#### Try it:
Print, please, exactly the lines from the one with "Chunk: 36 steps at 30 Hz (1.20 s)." through the final line of the data below, with both ends included and the pictures left out.
──────── Data supplied
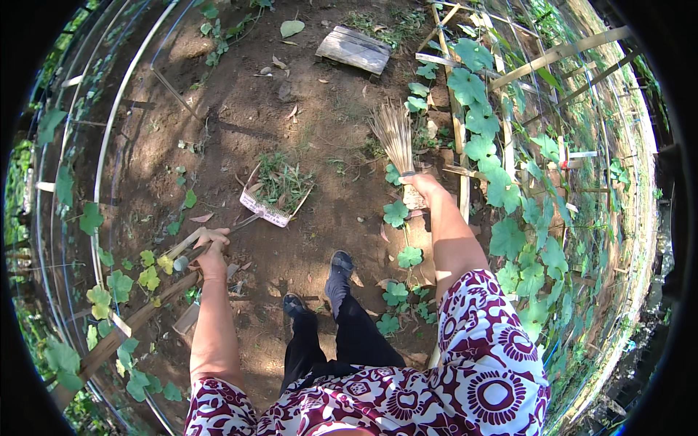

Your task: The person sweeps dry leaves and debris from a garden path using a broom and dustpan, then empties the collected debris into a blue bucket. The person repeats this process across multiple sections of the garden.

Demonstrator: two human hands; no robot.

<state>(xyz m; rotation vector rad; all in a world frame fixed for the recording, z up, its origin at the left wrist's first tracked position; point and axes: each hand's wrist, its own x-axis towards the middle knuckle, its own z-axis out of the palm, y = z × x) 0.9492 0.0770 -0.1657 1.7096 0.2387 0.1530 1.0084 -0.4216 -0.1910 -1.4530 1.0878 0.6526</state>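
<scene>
My right hand (425, 187) is closed round the bound end of a stick broom (394, 138), whose thin bristles fan out away from me over the soil. At the left, my left hand (213, 243) grips the handle of a dustpan (265, 211). The pan is pale with printing along its near edge and rests on or just above the ground; I cannot tell which. Green weeds (282, 182) are heaped in it. Broom and dustpan are apart, with bare soil between them.
Leafy vines (480, 123) climb a bamboo trellis (459, 102) along the right. A weathered wooden board (354, 49) lies ahead. Pipes (120, 123) and a wooden pole (138, 316) line the left, beside more vine leaves. Dry leaves dot the brown soil (240, 145).
</scene>
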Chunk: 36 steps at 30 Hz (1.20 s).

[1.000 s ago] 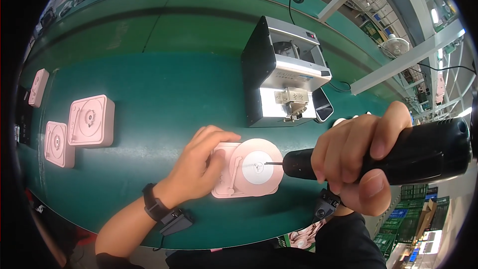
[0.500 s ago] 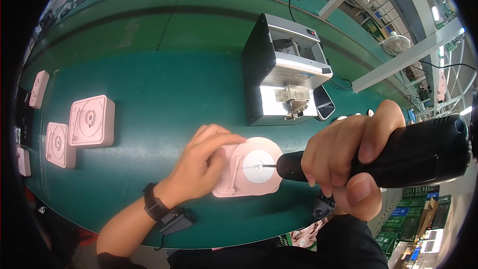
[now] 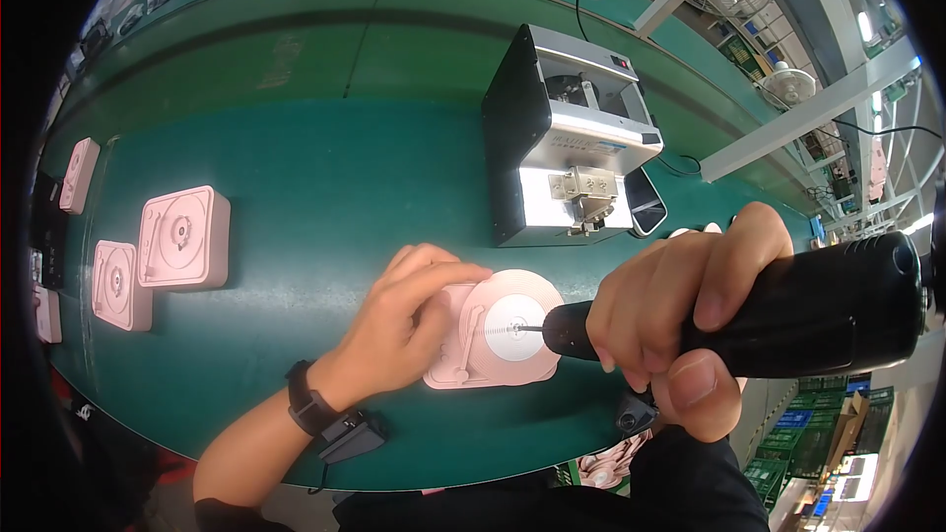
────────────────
#### Solution below:
Chunk: 36 steps at 30 Hz (1.20 s).

[1.000 s ago] 
[0.500 s ago] 
[now] 

That completes the response to the exercise.